Abdullah perdeu tudo e agora só tem dois desejos. Que a sua história seja conhecida para que não aconteça mais, e ficar ao lado da campa da sua mulher e dois filhos a chorá-los.
Abdullah falou aos jornalistas em lágrimas à porta da morgue onde estavam Alan, o menino de 3 anos cujo corpo deu à costa em Bodrum e cuja imagem se tornou o símbolo dos refugiados que morrem na travessia do mediterrâneo, o irmão de cinco anos, e a mãe de ambos, de 35. O pai foi um dos poucos sobreviventes entre os 12 ocupantes do barco.
Esta sexta-feira, os corpos chegaram a Kobane, cidade síria perto da fronteira com a Turquia, para serem enterrados. No dia anterior, isto era o que Abdullah, 40 anos, desejava. “Só quero ficar perto deles”, dizia. “Perdi tudo”, repetia. “Não quero mais nada deste mundo. Poderiam oferecer-me todos os países do mundo, eu não os quereria. O que era precioso já não existe.” Abdullah regressou à cidade dominada pelos jihadistas de onde tão desesperadamente a sua família fugiu.
Ao falar aos jornalistas antes da partida, Abdullah disse querer apenas mais uma coisa: “a atenção do mundo para que possam impedir que isto aconteça a outros”, declarou à Reuters. “Que este seja o último”, pediu.
No Canadá, a irmã de Abdullah, Tina, também não conseguiu não chorar na conferência de imprensa. “Eles não mereciam morrer, não mereciam… Só queriam uma vida melhor”. A família estava a tentar pedir asilo no Canadá mas não conseguiu por não estarem registados como refugiados na Turquia.
Tima repetiu a mesma ideia que o irmão: “É demasiado tarde para salvar a família de Abdullah”, disse. “Mas vamos usar as nossas vozes para pedir mudanças e acabar este sofrimento.”
Entenda a triste história que tomou conta das redes sociais:
Um barco naufragou com 12 pessoas a bordo ao largo da Turquia. Os dois barcos partiram com refugiados, separadamente, de Akyarlar, perto da península turca de Bodrum. Um afundou-se — o menino afogado ia nesse barco. As imagens do seu pequeno corpo na praia, de barriga para baixo, começaram a correr mundo, nas manchetes dos jornais online e nas redes sociais. Num instante, tornaram-se as fotografias mais partilhadas com a hashtag KiyiyaVuranInsanlik — o naufrágio da humanidade.
Segundo a polícia turca, morreram 12 das pessoas que iam no barco que se afundou esta quarta-feira, incluindo uma mulher e cinco crianças, uma delas o menino que o polícia que parece engolir em seco leva no colo.
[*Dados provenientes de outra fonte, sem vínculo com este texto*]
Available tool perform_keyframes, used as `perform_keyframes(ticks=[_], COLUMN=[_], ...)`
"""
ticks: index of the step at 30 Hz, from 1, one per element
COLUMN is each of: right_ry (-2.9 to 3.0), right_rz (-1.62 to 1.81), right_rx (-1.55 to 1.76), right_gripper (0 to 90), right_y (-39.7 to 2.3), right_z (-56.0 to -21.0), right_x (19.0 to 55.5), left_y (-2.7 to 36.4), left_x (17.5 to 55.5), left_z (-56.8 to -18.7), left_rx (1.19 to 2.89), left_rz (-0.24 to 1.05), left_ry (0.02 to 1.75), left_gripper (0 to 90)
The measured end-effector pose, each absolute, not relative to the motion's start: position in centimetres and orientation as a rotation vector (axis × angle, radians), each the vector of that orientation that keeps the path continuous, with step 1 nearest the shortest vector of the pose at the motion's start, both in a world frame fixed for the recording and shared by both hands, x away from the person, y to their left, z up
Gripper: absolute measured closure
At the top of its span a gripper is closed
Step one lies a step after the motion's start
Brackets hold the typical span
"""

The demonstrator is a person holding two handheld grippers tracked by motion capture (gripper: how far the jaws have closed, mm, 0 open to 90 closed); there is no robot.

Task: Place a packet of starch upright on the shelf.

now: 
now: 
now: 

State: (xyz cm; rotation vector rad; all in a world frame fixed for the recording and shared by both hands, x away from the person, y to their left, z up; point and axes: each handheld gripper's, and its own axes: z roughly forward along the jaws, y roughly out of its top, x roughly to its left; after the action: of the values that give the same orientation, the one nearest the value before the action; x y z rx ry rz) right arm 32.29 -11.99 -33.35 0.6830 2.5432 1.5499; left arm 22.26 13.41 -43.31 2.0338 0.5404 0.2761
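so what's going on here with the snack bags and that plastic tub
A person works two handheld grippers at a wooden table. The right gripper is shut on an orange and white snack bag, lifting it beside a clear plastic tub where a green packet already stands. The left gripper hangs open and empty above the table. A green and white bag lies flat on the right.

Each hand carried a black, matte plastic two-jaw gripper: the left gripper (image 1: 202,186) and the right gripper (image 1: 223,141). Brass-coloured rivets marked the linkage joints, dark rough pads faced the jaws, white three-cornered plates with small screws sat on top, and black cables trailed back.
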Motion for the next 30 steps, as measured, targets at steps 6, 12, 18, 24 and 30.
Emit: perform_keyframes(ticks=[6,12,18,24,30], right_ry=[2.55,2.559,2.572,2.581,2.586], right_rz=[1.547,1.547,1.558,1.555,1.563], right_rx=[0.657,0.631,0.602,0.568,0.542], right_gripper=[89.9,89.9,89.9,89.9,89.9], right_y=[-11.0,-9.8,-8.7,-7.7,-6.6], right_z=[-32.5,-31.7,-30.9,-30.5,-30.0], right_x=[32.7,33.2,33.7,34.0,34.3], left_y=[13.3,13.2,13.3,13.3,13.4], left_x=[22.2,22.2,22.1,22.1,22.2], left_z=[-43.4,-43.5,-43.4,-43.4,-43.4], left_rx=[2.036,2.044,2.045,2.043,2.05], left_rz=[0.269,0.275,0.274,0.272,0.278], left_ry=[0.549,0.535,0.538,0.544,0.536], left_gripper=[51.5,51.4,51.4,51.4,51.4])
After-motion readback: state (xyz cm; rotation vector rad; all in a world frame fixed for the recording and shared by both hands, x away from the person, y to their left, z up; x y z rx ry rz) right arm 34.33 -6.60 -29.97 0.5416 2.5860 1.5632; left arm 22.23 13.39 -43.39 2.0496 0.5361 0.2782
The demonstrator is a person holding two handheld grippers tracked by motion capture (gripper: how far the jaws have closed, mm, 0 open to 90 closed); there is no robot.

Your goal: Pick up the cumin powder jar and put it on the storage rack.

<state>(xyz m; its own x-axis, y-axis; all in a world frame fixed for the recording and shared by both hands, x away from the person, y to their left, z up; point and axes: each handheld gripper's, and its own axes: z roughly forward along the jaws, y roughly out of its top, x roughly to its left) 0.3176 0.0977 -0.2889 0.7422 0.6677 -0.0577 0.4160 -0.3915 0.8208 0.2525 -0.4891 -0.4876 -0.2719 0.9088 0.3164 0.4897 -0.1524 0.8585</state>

Sete pessoas foram salvas, duas estão ainda desaparecidas. A polícia turca disse que estava a perder a esperança de encontrá-las com vida.
O destino das duas embarcações, com um total de 23 pessoas, era a ilha grega de Kos, no outro lado do Mediterrâneo. Ali, as autoridades disseram estar convencidas de que os mortos são sírios, oriundos de uma zona controlada pelo Estado Islâmico.
Kos tornou-se um íman para milhares de pessoas que arriscam a vida para chegar à União Europeia, fugindo de guerras, conflitos e perseguições. Também outras ilhas gregas os recebem: esta quarta-feira, 2500 refugiados, provavelmente também sírios (segundo a polícia), chegaram a Lesbos, dentro de 60 botes e outras embarcações frágeis.
Os números oficiais dizem que só este Verão no Mediterrâneo morreram 2500 pessoas que tentavam encontrar uma vida melhor na Europa.